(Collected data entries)
::::

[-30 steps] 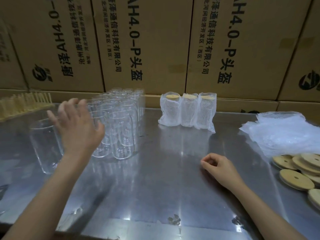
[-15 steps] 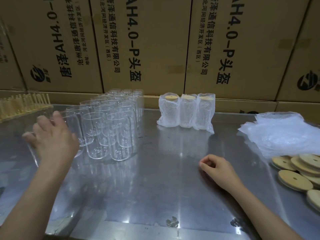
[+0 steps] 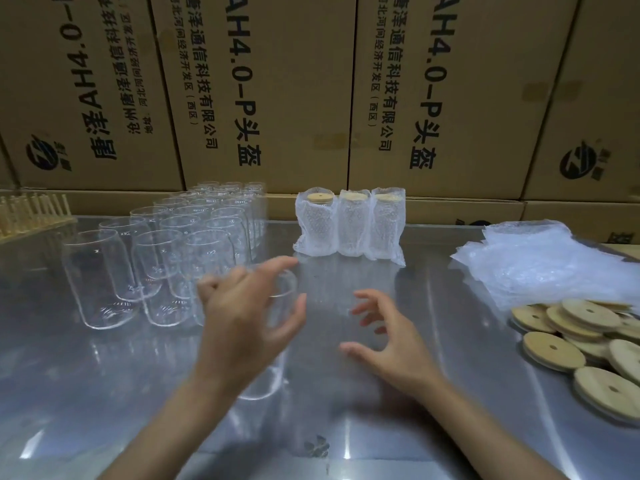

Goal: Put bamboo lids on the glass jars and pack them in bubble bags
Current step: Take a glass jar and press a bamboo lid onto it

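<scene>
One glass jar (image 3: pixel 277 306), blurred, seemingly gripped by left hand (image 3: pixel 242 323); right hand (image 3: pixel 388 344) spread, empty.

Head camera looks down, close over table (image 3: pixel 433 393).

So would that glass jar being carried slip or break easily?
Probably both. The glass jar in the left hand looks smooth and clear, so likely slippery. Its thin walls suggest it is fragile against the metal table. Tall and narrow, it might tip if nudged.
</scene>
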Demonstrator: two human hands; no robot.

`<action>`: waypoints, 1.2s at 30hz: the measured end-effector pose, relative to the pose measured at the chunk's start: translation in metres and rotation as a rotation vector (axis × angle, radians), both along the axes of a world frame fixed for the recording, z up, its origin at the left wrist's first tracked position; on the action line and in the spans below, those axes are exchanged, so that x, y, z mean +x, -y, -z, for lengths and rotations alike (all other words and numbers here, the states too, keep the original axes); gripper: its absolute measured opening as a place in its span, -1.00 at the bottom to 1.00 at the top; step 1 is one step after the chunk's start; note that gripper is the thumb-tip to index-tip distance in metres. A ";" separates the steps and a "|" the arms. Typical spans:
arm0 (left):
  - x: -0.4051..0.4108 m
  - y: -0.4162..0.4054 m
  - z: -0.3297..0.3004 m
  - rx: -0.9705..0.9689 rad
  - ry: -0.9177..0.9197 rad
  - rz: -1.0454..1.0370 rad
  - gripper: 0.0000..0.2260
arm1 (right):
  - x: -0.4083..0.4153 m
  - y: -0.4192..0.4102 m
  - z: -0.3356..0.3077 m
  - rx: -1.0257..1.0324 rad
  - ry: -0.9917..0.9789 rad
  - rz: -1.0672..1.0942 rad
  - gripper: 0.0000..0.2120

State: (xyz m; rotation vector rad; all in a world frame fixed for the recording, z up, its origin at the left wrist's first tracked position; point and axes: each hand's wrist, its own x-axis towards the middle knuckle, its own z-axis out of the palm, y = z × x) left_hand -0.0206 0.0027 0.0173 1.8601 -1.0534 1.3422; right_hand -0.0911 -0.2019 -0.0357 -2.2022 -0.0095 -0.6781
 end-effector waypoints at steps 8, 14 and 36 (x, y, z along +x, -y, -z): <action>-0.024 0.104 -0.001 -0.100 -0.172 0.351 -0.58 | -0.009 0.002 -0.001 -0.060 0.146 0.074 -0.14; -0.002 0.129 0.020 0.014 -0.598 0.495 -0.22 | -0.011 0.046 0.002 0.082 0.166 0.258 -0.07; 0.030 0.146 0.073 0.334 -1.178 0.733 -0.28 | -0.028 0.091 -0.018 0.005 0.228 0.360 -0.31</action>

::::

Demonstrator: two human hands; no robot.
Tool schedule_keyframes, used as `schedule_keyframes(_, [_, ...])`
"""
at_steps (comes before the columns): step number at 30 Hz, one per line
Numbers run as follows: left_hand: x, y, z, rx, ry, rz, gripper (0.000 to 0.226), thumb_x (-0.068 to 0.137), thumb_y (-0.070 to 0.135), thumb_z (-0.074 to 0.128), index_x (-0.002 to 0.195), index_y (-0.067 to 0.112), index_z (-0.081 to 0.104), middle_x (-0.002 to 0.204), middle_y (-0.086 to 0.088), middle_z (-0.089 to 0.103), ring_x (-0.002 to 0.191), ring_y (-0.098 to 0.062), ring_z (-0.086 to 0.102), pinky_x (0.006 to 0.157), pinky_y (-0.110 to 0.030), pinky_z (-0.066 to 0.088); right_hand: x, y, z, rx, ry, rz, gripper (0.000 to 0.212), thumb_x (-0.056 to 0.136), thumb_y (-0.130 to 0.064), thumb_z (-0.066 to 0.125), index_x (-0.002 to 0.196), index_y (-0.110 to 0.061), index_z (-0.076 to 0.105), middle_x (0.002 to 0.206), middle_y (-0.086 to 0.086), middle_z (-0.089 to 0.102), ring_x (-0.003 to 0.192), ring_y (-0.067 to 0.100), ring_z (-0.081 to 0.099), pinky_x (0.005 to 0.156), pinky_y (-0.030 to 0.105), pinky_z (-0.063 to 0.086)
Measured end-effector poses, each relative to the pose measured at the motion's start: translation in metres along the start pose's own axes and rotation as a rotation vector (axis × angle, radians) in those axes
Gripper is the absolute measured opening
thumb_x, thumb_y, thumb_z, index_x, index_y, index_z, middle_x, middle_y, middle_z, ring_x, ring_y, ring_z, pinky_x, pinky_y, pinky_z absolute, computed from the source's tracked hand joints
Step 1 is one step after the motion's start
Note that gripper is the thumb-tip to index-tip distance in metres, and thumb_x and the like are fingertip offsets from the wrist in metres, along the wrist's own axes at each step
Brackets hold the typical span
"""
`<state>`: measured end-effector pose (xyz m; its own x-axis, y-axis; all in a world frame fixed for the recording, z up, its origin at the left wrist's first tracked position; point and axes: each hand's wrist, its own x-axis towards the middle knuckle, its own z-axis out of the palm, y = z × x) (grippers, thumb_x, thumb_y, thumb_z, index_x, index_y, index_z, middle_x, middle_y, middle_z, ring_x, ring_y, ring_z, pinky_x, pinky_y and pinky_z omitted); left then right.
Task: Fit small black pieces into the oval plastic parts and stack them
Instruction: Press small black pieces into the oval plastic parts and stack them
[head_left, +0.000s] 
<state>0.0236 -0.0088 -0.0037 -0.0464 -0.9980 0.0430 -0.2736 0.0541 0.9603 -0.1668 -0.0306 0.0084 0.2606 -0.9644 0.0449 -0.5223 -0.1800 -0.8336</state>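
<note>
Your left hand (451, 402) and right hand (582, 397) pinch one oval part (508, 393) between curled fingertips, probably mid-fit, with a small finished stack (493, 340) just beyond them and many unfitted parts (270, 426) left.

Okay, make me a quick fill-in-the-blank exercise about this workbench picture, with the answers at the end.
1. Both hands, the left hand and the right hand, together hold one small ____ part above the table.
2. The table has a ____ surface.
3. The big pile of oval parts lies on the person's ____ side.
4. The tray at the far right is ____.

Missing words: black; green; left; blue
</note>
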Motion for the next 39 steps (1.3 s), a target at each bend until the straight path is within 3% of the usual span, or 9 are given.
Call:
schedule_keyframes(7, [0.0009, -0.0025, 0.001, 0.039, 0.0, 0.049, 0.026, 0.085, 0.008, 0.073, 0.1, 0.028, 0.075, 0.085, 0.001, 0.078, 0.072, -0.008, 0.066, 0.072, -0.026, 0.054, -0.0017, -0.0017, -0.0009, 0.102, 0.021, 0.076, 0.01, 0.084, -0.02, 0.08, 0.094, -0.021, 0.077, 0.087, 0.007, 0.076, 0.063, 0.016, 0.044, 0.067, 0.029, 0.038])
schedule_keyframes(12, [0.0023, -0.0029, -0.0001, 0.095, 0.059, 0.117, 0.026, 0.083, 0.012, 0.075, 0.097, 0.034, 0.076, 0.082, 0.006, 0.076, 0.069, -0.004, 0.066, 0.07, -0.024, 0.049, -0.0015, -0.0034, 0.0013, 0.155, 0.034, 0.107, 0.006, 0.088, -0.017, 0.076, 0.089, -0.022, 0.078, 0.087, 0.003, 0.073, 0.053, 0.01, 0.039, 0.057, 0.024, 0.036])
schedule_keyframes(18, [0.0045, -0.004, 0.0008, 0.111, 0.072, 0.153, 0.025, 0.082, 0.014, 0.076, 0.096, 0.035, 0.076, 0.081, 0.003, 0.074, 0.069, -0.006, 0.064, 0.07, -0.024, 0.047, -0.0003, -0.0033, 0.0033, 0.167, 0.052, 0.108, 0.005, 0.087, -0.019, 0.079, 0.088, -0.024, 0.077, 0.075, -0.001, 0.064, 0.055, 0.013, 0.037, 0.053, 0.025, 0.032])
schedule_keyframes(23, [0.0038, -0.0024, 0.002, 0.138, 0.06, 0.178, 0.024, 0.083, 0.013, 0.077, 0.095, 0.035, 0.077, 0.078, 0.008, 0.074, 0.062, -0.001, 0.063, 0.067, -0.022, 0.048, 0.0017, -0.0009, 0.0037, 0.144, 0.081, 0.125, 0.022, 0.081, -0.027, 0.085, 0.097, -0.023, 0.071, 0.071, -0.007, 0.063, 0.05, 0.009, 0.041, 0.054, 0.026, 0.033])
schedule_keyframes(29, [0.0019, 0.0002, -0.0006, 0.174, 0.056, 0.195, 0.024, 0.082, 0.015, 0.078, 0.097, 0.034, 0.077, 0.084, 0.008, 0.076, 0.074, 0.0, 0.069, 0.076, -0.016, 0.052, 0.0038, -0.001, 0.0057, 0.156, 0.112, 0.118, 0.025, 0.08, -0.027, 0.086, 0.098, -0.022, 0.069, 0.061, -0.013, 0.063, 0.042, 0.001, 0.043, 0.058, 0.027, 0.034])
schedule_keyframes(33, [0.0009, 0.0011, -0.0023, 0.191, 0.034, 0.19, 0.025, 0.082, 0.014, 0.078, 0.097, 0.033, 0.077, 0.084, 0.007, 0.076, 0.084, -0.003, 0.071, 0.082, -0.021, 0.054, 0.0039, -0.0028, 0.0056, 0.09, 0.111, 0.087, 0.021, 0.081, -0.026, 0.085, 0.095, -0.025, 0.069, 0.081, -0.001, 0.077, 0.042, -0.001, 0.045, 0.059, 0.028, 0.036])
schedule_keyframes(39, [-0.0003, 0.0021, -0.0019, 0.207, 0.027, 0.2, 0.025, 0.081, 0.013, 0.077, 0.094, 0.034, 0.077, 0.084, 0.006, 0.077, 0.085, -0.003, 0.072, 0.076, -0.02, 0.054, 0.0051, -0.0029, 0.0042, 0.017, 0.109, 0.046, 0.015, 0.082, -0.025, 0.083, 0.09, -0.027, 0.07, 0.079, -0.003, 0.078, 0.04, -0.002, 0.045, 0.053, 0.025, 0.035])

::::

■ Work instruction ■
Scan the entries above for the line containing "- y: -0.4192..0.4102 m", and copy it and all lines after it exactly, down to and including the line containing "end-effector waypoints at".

■ Your response ■
  - y: -0.4192..0.4102 m
  - z: -0.3356..0.3077 m
  - rx: -1.0257..1.0324 rad
  - ry: -0.9917..0.9789 rad
  - rz: -1.0672..1.0942 rad
  - gripper: 0.0000..0.2120

State: (xyz m; rotation vector rad; all in a world frame fixed for the recording, z up, its origin at the left wrist's first tracked position; point and axes: each hand's wrist, its own x-axis towards the middle knuckle, its own z-axis out of the palm, y = z × x) left_hand -0.0206 0.0027 0.0173 1.8601 -1.0534 1.3422; right_hand -0.0911 -0.2019 -0.0357 -2.2022 -0.0095 -0.6781
 end-effector waypoints at steps 8, 14 and 36 (x, y, z along +x, -y, -z): <action>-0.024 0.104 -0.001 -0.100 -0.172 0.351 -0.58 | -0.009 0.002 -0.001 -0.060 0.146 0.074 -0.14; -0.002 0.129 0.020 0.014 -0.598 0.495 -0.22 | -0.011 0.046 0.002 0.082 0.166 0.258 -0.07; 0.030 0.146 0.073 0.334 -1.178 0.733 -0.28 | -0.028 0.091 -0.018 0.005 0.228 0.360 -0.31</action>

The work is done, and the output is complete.